Débuté le mardi 9 mai à Libreville, la Cellule Gabon Égalité du ministère de l’Éducation nationale, à travers son projet Éducation Sexuelle, poursuit son programme d’Évaluation de l’impact des campagnes de sensibilisation des élèves sur la Santé Sexuelle et de la Reproduction. Ces campagnes concernaient cette année, les élèves de 3e année, 4e année, 5e année au niveau du primaire et ceux de la classe de 3e au niveau du secondaire.
L’un des formateurs superviseurs au niveau de la Cellule Gabon Égalité du ministère de l’Éducation nationale, Aristide Manfoumbi a fait lundi, le bilan- mi et parcours de cette évaluation.
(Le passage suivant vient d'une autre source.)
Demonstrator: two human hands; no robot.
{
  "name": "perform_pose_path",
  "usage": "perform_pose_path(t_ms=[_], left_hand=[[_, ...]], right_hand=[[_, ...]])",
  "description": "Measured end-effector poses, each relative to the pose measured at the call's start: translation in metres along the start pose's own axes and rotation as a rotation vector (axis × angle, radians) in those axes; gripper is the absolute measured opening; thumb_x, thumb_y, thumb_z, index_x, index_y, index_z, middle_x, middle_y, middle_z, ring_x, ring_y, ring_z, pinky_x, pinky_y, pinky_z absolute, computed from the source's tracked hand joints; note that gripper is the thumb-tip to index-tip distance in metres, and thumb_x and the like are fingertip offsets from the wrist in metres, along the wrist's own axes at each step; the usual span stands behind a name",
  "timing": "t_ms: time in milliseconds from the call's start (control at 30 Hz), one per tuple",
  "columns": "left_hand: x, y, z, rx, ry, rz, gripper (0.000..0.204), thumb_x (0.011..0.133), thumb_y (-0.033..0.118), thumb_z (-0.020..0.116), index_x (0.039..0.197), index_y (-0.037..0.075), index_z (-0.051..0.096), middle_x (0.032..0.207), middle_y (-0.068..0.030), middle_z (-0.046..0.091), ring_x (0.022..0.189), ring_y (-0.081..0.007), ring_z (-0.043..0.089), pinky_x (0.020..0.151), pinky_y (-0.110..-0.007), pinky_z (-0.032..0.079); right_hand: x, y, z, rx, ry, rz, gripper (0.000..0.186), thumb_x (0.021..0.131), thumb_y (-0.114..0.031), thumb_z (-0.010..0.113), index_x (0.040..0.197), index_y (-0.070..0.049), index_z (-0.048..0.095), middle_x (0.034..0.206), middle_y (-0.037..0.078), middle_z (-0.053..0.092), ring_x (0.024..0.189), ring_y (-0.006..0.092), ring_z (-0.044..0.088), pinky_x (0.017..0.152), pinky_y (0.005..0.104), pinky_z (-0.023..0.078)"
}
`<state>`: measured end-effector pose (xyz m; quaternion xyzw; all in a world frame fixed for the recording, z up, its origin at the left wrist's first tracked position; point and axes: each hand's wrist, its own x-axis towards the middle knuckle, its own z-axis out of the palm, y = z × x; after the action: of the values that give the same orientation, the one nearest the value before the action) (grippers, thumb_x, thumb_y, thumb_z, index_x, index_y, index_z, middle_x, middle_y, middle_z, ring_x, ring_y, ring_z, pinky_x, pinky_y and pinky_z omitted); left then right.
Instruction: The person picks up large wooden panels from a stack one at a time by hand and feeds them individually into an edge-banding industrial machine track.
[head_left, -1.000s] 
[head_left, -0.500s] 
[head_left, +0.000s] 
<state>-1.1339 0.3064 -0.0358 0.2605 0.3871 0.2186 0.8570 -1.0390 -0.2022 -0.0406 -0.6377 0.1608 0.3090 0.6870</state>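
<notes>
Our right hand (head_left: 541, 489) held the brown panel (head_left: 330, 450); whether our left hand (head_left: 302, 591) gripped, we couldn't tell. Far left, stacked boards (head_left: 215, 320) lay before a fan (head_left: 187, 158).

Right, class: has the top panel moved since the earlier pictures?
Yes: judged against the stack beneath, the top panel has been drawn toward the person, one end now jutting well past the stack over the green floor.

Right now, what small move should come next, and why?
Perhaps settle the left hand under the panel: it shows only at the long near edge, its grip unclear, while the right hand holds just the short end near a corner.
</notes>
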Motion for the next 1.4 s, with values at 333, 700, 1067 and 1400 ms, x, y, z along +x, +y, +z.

Selon lui, l’évaluation constitue la troisième étage, après la formation des agents sensibilisateurs et des campagnes de sensibilisation dans les établissements du Grand Libreville et de l’intérieur du pays.
« Nous sommes en train de procéder à la saisie des réponses issues d’un questionnaire que nous avons administré aux élèves des établissements scolaires, avec des questions extrêmement simples, pour voir le degré d’appropriation des concepts qui leur ont été partagés. », a-t-il déclaré, tout en indiquant que ce questionnaire gravite autour des questions en rapport avec la Santé Sexuelle et de la Reproduction : les maladies sexuellement transmissibles (IST); le VIH SIDA ; les grossesses précoces ; ainsi que la drogue et les violences en milieu scolaire. Cette saisie se fait en utilisant une application qui nous permet d’intégrer toutes les réponses aux enfants.
« Nous voulons que les notions que les enfants ne maîtrisaient pas avant la sensibilisation, soient désormais mieux intégrées et mieux comprises. Ces notions peuvent induire du changement de comportement radical dans la vie des enfants. », a-t-il martelé.
Il ressort de cette évaluation qu’après des séances de sensibilisation dans les établissements, les élèves ont une meilleure appropriation des moyens de prévention contre l’IST et le VIH SIDA. Ils ont pu renforcer leurs capacités et peuvent davantage mieux affronter ces maux qui menacent la jeunesse gabonaise.